> _Work task_:
Please copy every line of the data in which the string "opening" appears.

> _Data entries_:

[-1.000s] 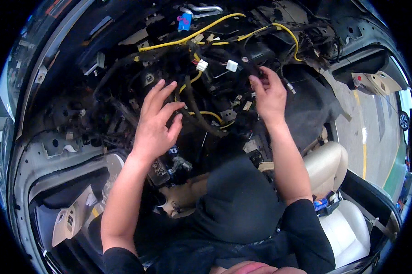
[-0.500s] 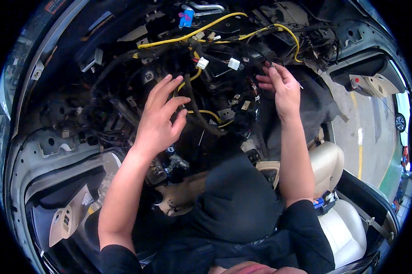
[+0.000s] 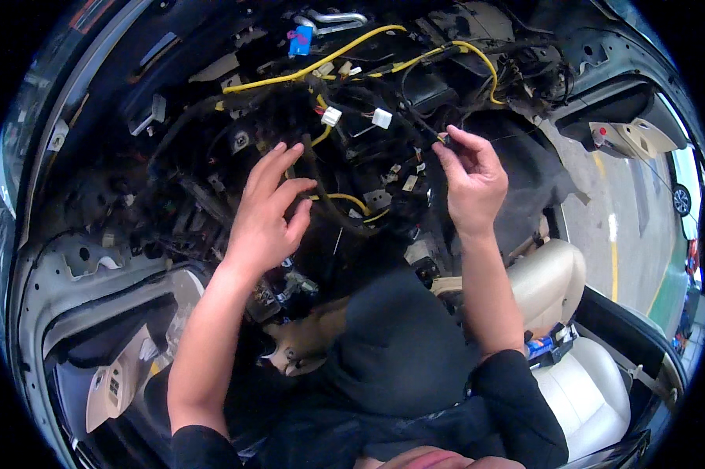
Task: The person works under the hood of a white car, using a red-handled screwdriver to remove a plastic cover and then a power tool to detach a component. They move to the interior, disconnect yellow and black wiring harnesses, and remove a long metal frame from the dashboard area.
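Note:
My right hand [image 3: 477, 184] pinches the end of a thin black cable [image 3: 419, 119] between thumb and fingertips. Its tip looks small and partly yellowish, and most of it is hidden by the fingers. Over the wiring to the left, my left hand [image 3: 268, 207] is open, fingers stretched and thumb apart, with nothing visible in it. Between the hands lie a white connector [image 3: 331, 116] and a second white connector [image 3: 381, 118] on thin wires. A yellow-sleeved harness [image 3: 321, 66] runs across above them, with a yellow loop [image 3: 348, 198] lower down beside my left fingers.
Around me is a stripped car interior, with bare wiring and metal brackets. A blue tag [image 3: 301, 41] hangs at the top. Door panels stand open at the left [image 3: 114, 383] and right [image 3: 630, 134]. Pale seats [image 3: 587, 383] are at the lower right, with a blue can-like item [image 3: 538, 346] there.
My right hand has come down and to the left, its fingers now in a tighter pinch, and the black cable shows plainly. My left hand stays spread nearly where it was; the view has shifted slightly.

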A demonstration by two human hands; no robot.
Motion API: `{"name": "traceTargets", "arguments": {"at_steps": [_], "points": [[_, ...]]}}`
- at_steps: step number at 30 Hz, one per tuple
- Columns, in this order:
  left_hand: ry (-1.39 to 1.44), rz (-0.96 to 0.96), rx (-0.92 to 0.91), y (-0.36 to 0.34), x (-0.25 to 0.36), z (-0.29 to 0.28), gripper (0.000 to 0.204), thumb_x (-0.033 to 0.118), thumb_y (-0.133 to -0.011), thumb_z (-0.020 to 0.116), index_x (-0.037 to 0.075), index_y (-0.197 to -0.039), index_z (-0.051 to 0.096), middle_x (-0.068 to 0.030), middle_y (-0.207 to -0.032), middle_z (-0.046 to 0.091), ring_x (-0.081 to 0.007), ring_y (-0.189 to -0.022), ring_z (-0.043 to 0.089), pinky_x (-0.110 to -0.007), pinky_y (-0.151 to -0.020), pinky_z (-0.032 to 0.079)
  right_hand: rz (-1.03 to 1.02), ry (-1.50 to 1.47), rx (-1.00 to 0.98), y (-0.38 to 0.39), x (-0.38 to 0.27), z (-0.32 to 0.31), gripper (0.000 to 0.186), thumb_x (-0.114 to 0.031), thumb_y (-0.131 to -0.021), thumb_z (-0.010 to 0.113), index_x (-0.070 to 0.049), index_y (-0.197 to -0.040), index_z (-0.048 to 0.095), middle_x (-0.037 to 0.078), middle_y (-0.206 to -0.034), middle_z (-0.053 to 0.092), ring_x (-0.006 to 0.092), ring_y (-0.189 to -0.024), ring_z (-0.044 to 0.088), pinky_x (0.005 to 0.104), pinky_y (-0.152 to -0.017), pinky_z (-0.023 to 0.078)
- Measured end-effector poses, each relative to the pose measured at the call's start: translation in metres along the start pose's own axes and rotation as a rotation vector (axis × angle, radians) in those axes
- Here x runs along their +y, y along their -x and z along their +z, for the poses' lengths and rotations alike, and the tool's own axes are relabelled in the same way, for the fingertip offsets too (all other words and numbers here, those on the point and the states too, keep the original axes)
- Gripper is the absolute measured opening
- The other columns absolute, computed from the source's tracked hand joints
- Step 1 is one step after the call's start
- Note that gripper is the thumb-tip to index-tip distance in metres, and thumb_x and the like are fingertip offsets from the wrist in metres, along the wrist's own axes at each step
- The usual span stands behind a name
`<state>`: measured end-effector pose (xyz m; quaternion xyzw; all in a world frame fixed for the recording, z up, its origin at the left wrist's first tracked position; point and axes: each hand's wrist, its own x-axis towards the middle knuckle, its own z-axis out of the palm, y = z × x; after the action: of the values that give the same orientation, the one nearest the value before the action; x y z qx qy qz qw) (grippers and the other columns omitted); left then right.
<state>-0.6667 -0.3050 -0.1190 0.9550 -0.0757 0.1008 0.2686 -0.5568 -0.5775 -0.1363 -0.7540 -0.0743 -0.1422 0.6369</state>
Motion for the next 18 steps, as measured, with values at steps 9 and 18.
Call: {"name": "traceTargets", "arguments": {"at_steps": [9, 18], "points": [[0.039, 0.008, -0.021, -0.003, -0.002, 0.005, 0.028, 0.004, -0.086, 0.071, 0.007, -0.114, 0.071, -0.0132, -0.155, 0.049, -0.0383, -0.149, 0.038, -0.049, -0.12, 0.036, -0.061, 0.355, -0.025, -0.002, 0.021, 0.004, 0.024, -0.007, -0.088, 0.08, -0.004, -0.111, 0.075, 0.011, -0.11, 0.072, 0.0198, -0.086, 0.071, 0.0293, -0.079, 0.058], [0.045, -0.031, -0.064, -0.004, -0.004, 0.013, 0.029, 0.006, -0.087, 0.071, 0.009, -0.116, 0.071, -0.0132, -0.157, 0.047, -0.0371, -0.15, 0.038, -0.048, -0.12, 0.036, 0.043, 0.235, -0.246, -0.01, 0.06, 0.01, 0.038, -0.023, -0.101, 0.066, -0.001, -0.133, 0.064, 0.015, -0.133, 0.064, 0.0229, -0.107, 0.069, 0.033, -0.09, 0.056]]}}
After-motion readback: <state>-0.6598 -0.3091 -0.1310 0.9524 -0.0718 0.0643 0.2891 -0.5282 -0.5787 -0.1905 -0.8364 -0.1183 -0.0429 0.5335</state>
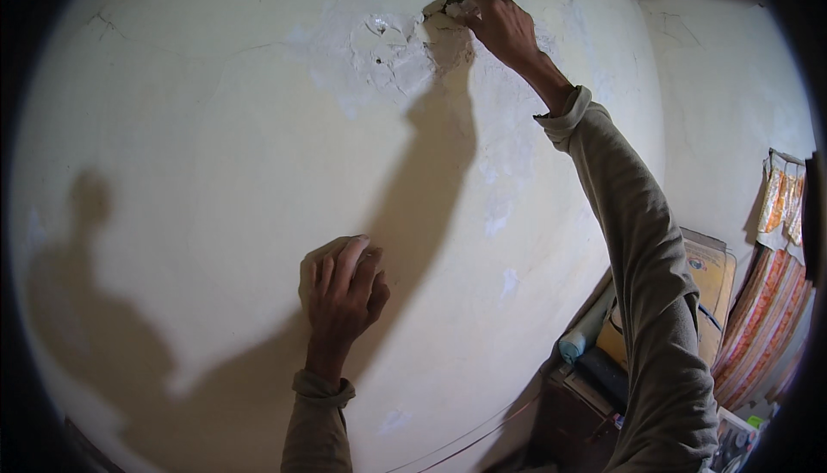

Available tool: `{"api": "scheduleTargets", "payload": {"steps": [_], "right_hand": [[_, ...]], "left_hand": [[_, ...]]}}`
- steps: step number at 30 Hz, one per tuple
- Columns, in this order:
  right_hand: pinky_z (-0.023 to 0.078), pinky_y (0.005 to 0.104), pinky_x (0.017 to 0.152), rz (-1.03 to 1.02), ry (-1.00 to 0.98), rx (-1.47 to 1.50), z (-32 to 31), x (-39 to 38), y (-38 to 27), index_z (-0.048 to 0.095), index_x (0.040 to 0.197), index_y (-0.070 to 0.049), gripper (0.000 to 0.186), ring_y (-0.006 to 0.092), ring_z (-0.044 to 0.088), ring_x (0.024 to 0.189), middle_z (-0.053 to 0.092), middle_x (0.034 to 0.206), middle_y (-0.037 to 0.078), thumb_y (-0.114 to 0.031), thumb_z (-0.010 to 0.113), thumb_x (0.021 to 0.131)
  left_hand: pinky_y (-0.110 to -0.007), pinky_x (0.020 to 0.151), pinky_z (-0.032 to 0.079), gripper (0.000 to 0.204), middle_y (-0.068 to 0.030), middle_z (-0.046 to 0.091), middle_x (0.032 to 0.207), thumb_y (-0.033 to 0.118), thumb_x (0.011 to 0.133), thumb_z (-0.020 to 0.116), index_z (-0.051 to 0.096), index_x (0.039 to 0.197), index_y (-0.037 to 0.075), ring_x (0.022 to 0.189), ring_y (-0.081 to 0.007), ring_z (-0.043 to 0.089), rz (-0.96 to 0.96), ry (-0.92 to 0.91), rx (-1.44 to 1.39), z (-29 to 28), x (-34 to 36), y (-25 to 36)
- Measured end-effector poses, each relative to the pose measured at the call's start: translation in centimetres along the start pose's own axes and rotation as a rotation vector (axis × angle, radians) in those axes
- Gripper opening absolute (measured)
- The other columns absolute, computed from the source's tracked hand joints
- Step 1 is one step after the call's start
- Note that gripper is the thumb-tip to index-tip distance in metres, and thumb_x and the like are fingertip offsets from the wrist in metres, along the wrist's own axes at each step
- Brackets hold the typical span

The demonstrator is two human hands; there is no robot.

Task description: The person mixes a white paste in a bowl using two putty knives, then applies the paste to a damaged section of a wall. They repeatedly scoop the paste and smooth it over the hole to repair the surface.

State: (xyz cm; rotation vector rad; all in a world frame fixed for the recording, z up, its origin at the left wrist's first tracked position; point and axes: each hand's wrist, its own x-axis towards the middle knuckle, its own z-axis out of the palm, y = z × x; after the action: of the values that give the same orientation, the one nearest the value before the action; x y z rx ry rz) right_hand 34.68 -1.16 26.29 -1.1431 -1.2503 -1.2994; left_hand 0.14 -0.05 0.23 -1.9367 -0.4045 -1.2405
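Note:
A pale cream wall (258,137) fills most of the view, with a rough whitish patch of cracked plaster (388,51) high up near the middle. At the patch's upper right edge is my right hand (502,29), its fingers closed in a pinch on a small pale piece (457,9) whose kind is unclear. A dark spot, perhaps a hole, shows just beside the fingertips. Lower down, my left hand (343,292) is raised against the wall with loosely bent fingers apart and nothing visible in it. Both forearms wear rolled-up olive sleeves.
At the lower right, behind my right arm, are a dark cabinet (573,413), a rolled light-blue item (579,342) and a yellowish board (708,279). A striped orange cloth (762,326) hangs farther right. Thin cables (482,436) run along the lower wall. My shadow falls leftward.

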Motion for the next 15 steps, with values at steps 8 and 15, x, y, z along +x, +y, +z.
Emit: {"api": "scheduleTargets", "payload": {"steps": [8,15], "right_hand": [[0.051,0.0445,0.071,0.003,-0.125,-0.063,-0.3,0.4,0.7,0.072,0.093,-0.01,0.02,0.033,0.066,0.083,0.069,0.083,0.011,-0.028,0.068,0.085],[0.051,0.0428,0.073,0.046,-0.201,-0.067,-1.2,0.9,0.4,0.073,0.092,-0.011,0.022,0.031,0.067,0.082,0.07,0.081,0.01,-0.03,0.07,0.082]], "left_hand": [[-0.045,0.093,0.039,0.021,-0.0081,0.058,0.115,0.016,0.079,0.063,0.066,0.099,0.009,0.107,-0.0262,0.056,-0.012,-0.005,-0.018,0.1,0.0,-0.1],[-0.045,0.093,0.04,0.02,-0.008,0.058,0.115,0.015,0.078,0.064,0.065,0.097,0.009,0.107,-0.0268,0.056,-0.021,-0.007,-0.057,-0.1,0.0,-0.1]]}}
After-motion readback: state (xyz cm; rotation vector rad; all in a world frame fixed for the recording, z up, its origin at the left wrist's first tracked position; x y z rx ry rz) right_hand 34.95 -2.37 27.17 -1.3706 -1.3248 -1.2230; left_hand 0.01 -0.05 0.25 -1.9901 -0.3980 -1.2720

> _Answer box_:
- Gripper is the absolute measured opening
- Gripper opening absolute (measured)

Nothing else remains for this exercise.